Wow Kimmy you are doing really really good. Take a moment to feel good about the fact that you are really on the ball. So I am going to take apart your post and tell you what I think.



kimmycat said:


> 1. While we were having dinner that was ready right when he got here so I could spend time with him and not cooking, I asked what he was doing for the 4th and he didn't respond. He is very careful in answering any questions, I have noticed. I just happily said, I'm sure our son would like to shoot fireworks with you. (Believe it or not our city allows fireworks in our driveway and it is a tradition for us even on New Year's Eve.). He just grinned and did not comment.


This was done really well your tone was good and you phrased it just right he is still a little leery but that is understandable as he feels pressure from all sides. But you laid down the seeds we will see if this comes to fruition or not but I think this was done just right. WELL DONE.



kimmycat said:


> Well, first for the good news: after dinner, I was washing dishes and he came up behind me and hugged me and twirled me around and gave me a passionate kiss and thanked me for making him dinner.
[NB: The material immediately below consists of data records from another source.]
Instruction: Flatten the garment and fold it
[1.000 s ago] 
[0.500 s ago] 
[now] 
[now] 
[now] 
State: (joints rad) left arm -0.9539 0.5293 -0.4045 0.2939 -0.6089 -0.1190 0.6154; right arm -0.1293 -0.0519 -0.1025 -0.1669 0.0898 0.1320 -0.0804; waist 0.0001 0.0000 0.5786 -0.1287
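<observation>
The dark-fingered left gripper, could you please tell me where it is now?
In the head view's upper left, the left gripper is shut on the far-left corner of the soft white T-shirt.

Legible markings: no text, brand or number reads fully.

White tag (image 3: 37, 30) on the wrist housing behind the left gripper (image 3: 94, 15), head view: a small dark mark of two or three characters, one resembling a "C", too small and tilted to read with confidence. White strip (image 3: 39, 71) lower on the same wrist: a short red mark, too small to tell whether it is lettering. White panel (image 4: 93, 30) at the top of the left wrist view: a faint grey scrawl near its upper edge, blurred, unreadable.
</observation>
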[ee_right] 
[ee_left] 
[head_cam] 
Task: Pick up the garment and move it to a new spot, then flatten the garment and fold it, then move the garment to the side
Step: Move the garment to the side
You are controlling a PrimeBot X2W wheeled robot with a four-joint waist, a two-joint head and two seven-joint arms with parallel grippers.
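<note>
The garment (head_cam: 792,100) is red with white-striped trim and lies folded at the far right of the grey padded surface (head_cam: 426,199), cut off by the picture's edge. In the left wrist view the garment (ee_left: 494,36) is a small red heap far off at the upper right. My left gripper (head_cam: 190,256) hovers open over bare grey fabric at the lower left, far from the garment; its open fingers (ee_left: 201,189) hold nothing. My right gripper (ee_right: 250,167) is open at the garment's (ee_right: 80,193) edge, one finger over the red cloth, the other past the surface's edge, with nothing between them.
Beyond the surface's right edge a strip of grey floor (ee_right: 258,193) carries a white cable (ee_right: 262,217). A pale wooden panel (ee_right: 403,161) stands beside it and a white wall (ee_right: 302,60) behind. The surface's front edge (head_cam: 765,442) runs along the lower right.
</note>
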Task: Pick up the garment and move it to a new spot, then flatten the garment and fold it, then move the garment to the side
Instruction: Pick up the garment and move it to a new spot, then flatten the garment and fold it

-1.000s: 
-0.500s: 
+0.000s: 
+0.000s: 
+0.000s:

Then, he held me close and said, I wish we could sneak off somewhere, but our son is awake. I said, we can! He is playing his video game! So, into the bedroom, lock the door and love, love, love! Quick but very nice! I made sure to tell him how much I love him after and he told me that he loves me, too!


This was huge you handled this better than many I have seen. He initiated and then backed off this was test on your part he wanted to but was also hesitant because of in the past you have drawn away in addition this is a new dynamic for him. In the past you have only done it at night after everything has been done for the day. You stepped up and chased HIM that had to feel great to him and no doubt he will be thinking of that for days to come. This is what he will get from that "She loves me, She thinks I am attractive, She cares about me, When I need to feel loved she will be there for me." You initiated as soon as he pulled away in a classy and wonderfully wifely fashion. This made the NIGHT for him have no doubt about that.



kimmycat said:


> Now, for the hurtful part. We went outside to our back patio and I said I wish you could stay the whole weekend this time and he said, um, I might be going out of town, not for the reason I was before, but some of my Ren Faires friends are getting together and I might go. Oh, okay. I said, alone? And he said, no, she will go with me, one of them is her good friend. I stayed calm and cool even though I now realize that he met her at a Ren faire, something we used to do together but stopped 4 years ago. He started going alone and that is how we met her. I was going to suggest that we start going together, again based on what I learned from Love Busters about Independent Behaviors.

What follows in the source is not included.